A moderate severity vulnerability exists in the Roo Code AI coding agent, specifically in versions prior to 3.20.3. The issue arises because the agent's 'search_files' tool ignored settings meant to prevent reading files outside the designated Visual Studio Code workspace. This oversight could allow an attacker, already capable of injecting prompts into the agent, to access sensitive files and transfer that information into a JSON schema. Although users can disable schema fetching in VS Code, this option is enabled by default, potentially leading to unauthorized network requests without user consent.

Impact

Exploitation of this vulnerability could result in unauthorized access to sensitive files, with the read information being sent over the network, according to the JSON schema.

Reproduction

The vulnerability can be reproduced by injecting a prompt into the Roo Code agent that prompts the 'search_files' tool to read files outside the current workspace.
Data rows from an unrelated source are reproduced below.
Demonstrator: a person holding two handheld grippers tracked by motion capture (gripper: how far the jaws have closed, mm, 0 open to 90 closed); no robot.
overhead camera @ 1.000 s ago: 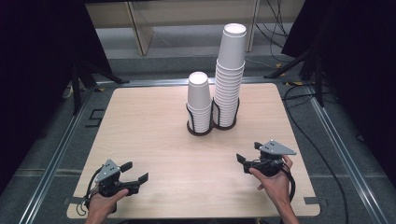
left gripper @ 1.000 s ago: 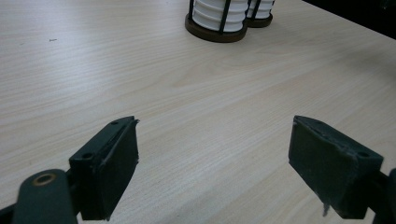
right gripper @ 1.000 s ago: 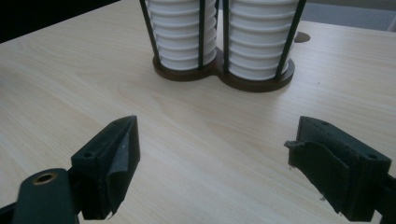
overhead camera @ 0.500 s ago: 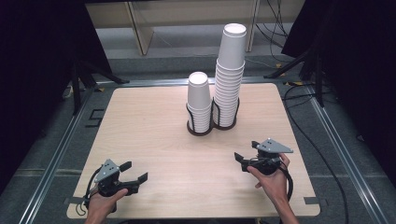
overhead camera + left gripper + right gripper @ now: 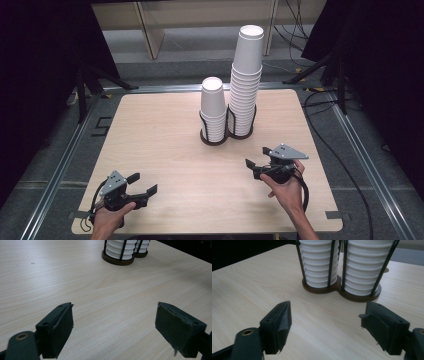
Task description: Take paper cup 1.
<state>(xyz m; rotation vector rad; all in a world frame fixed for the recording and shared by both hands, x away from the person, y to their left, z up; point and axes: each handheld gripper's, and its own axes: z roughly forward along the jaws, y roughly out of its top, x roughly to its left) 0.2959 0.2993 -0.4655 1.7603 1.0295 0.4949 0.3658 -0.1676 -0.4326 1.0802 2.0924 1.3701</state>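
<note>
Since a second ago my right hand-held gripper (image 5: 257,166) has edged closer to the cup stacks (image 5: 231,100) ahead, jaws spread wide, grasping nothing. My left hand-held gripper (image 5: 141,184) hangs released above the counter (image 5: 160,140), empty too.

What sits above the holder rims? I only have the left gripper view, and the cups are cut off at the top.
Observer: Two stacks of white paper cups, mouth down. In the high view the tall stack on the right rises well above the short stack.
Operator: Where is the right gripper?
Observer: The right gripper is in the person's hand over the near right part of the table, in front of the stacks.
Operator: Open or shut?
Observer: Open; its own view shows the jaws wide apart with nothing between them.
Operator: Facing what?
Observer: Both stacks, low down, where the black wire holder meets its joined round brown bases.
</note>
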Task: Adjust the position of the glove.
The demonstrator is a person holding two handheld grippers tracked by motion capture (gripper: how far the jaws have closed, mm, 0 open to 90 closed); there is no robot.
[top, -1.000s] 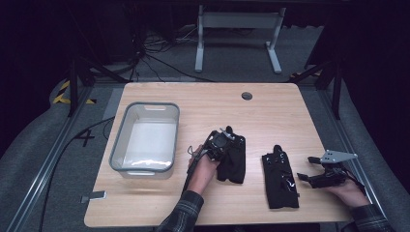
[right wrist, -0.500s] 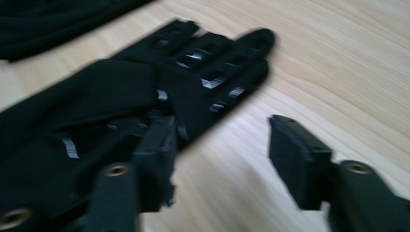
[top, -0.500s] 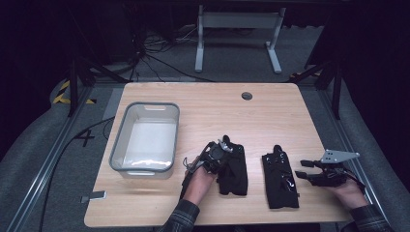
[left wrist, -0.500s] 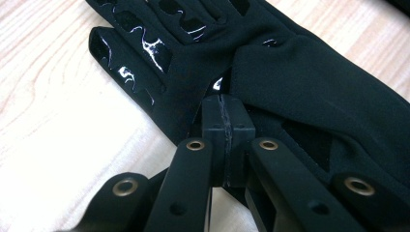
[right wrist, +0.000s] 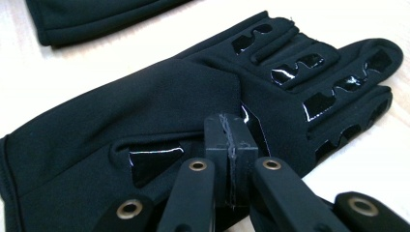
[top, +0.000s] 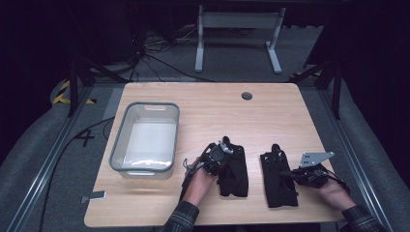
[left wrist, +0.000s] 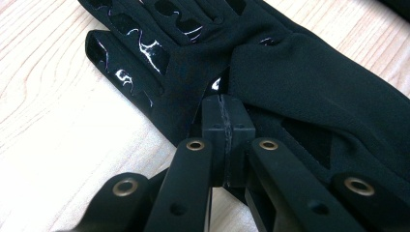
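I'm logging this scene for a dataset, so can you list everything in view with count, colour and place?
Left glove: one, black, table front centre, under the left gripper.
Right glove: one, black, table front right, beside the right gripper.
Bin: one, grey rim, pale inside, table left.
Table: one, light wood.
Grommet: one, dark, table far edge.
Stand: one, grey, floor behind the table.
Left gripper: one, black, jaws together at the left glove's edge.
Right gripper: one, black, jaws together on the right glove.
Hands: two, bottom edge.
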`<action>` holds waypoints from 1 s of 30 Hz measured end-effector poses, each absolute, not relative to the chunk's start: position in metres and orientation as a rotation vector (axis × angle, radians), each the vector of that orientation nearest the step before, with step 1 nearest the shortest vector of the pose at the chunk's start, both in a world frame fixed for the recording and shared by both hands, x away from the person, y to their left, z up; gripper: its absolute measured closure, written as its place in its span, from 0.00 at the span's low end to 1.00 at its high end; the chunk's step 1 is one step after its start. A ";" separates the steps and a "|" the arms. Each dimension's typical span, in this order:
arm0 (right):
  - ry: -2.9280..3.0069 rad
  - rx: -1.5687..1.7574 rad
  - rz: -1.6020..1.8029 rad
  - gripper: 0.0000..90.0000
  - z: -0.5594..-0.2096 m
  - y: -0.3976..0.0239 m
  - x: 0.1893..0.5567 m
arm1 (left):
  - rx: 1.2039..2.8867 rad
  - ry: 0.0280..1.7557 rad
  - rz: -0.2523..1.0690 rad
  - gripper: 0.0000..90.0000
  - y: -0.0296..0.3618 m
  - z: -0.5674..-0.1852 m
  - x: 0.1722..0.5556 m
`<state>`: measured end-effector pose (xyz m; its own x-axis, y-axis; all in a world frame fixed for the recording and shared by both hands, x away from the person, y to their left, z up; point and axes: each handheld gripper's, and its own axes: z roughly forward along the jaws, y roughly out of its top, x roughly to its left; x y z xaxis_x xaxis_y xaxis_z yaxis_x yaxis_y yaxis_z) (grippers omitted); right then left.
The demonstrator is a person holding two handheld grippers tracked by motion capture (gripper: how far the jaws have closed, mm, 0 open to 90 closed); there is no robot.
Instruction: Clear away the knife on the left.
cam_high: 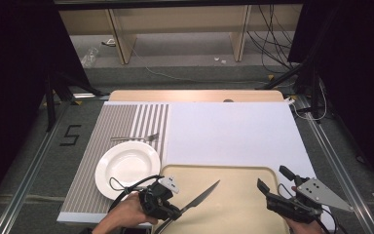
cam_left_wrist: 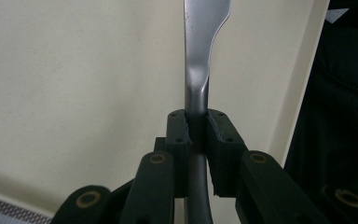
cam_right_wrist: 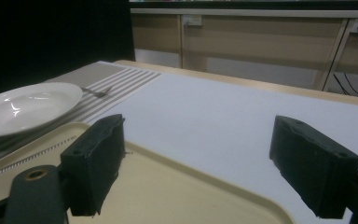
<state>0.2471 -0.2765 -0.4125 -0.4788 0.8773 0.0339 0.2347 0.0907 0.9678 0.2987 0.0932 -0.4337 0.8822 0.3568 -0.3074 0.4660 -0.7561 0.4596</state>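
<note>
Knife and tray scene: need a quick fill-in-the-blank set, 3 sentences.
1. The left gripper is shut on a ____.
2. The fork lies on the striped placemat, beyond the white ____.
3. The right gripper hovers over the beige tray with its jaws ____.

Missing words: knife; plate; open

Evenly lit from overhead, table (cam_high: 233, 131) bright, surroundings at nine and three o'clock sunk in black. Soft glare on the plate (cam_high: 126, 165) and along the knife (cam_left_wrist: 200, 51) blade. Faint shadows only. Slightly soft and grainy throughout; close-up black jaws blurred at six o'clock, far shelving (cam_right_wrist: 261, 37) hazy at twelve o'clock. Mild bending toward the edges.
</note>
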 end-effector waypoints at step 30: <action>1.798 1.098 1.418 0.21 -0.413 -0.276 0.247 | 2.643 0.612 -0.328 0.88 0.071 -0.458 0.291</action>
<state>0.2474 -0.2758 -0.4127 -0.4831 0.8747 0.0394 0.2418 0.0900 0.9661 0.2910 0.0712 -0.4578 0.8761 0.3680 -0.3116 0.4634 -0.8211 0.3332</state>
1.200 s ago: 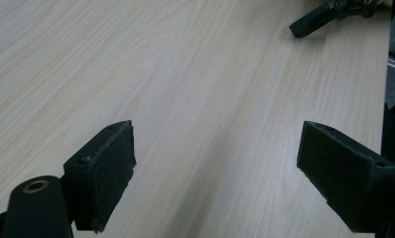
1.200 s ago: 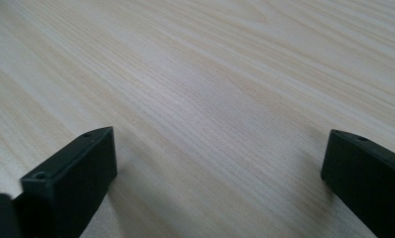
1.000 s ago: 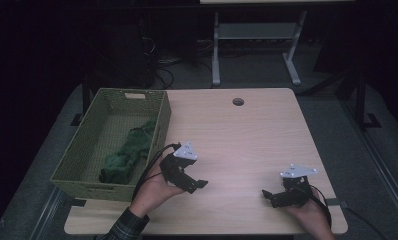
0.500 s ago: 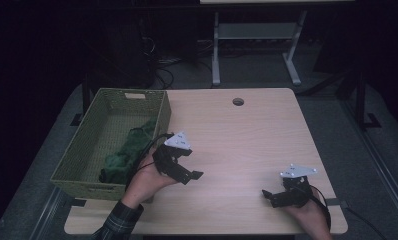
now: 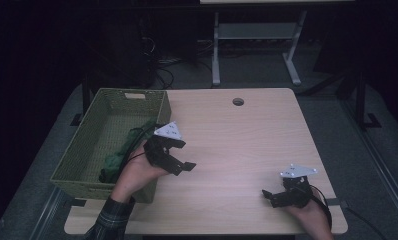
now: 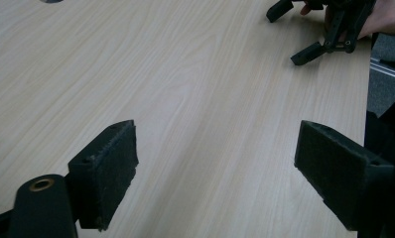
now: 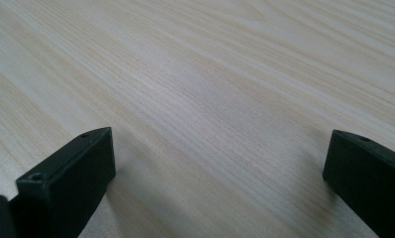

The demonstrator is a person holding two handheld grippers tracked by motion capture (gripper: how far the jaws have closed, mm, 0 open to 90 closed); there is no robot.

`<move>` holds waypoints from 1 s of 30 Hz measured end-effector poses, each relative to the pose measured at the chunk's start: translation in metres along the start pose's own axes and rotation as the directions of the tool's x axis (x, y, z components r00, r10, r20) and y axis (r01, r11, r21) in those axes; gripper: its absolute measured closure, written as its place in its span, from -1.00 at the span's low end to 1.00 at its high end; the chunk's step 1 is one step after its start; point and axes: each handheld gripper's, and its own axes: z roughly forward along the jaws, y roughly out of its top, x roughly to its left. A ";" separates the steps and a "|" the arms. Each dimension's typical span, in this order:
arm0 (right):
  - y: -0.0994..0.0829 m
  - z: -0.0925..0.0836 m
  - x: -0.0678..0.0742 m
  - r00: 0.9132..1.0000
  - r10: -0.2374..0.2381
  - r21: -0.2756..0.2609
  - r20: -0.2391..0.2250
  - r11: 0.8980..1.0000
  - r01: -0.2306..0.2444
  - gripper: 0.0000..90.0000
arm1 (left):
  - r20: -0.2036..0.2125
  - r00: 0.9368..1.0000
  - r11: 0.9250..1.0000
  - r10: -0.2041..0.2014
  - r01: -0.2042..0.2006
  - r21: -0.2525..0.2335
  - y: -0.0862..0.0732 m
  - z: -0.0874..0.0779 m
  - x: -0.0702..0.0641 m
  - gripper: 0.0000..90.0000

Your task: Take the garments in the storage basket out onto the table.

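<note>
Just beside the woven basket (image 5: 77, 165) holding green cloth (image 5: 122, 150), the left hand-held gripper (image 5: 179, 162) hovers, jaws wide and empty. Near right on the worktop (image 5: 237, 145), the right hand-held gripper (image 5: 271, 196) also gapes wide.

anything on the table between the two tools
No, bare wood between the left tool and the right tool; the high view and the left gripper view both show it.
</note>
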 end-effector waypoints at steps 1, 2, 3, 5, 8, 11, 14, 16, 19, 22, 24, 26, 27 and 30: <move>0.000 0.000 0.000 1.000 0.000 0.001 0.000 1.000 0.000 -1.00 | -0.010 1.000 1.000 -0.008 0.008 -0.013 -0.002 -0.006 0.002 -0.63; 0.000 0.000 0.000 1.000 0.000 0.001 0.000 1.000 0.000 -1.00 | -0.010 1.000 1.000 -0.008 0.008 -0.013 -0.002 -0.006 0.002 -0.63; 0.000 0.000 0.000 1.000 -0.001 0.002 0.000 1.000 0.001 -1.00 | -0.019 1.000 1.000 -0.011 0.011 -0.018 -0.005 -0.011 0.005 -0.60; 0.000 0.000 0.000 1.000 -0.001 0.002 0.000 1.000 0.001 -1.00 | -0.028 0.999 1.000 -0.017 0.017 -0.017 -0.006 -0.014 0.007 -0.58; 0.000 0.000 0.000 1.000 0.000 0.000 0.000 1.000 0.000 -1.00 | -0.075 0.997 0.999 -0.036 0.035 -0.016 -0.010 -0.022 0.013 -0.57; 0.000 0.000 0.000 1.000 -0.001 0.001 0.000 1.000 0.001 -1.00 | -0.096 0.994 0.999 -0.052 0.050 -0.021 -0.016 -0.032 0.021 -0.53; 0.000 0.000 0.000 1.000 0.000 0.000 0.000 1.000 0.000 -1.00 | -0.110 0.992 0.997 -0.069 0.066 -0.028 -0.020 -0.037 0.024 -0.49; 0.000 0.000 0.000 1.000 0.000 0.000 0.000 1.000 0.000 -1.00 | -0.125 0.989 0.996 -0.083 0.080 -0.036 -0.023 -0.041 0.028 -0.48; 0.000 0.000 0.000 1.000 0.000 0.000 0.000 1.000 0.000 -1.00 | -0.153 0.984 0.995 -0.092 0.086 -0.045 -0.028 -0.049 0.032 -0.39; 0.000 0.000 0.000 1.000 0.000 0.000 0.000 1.000 0.000 -1.00 | -0.178 0.979 0.995 -0.098 0.091 -0.045 -0.033 -0.057 0.037 -0.32; 0.000 0.000 0.000 1.000 0.000 0.000 0.000 1.000 0.000 -1.00 | -0.206 0.972 0.994 -0.109 0.102 -0.046 -0.039 -0.064 0.042 -0.25; 0.000 0.000 0.000 1.000 0.001 0.000 0.000 1.000 -0.001 -1.00 | -0.214 0.970 0.993 -0.115 0.108 -0.047 -0.041 -0.066 0.043 -0.22; 0.000 0.000 0.000 1.000 0.001 0.000 0.000 1.000 -0.001 -1.00 | -0.225 0.967 0.993 -0.118 0.111 -0.043 -0.043 -0.068 0.045 -0.18; 0.000 0.000 0.000 1.000 0.001 0.000 0.000 1.000 -0.001 -1.00 | -0.252 0.960 0.992 -0.124 0.120 -0.032 -0.049 -0.072 0.050 -0.14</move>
This can be done by exploiting the tool's default behavior, which does not adhere to workspace boundaries. Once a file is read, the information can be written to a JSON schema, triggering an automatic network request.

Remediation

Users can update to Roo Code version 3.20.3 or later, where this issue has been fixed. The update ensures that the 'search_files' tool respects workspace boundaries, reducing the risk of unauthorized file access.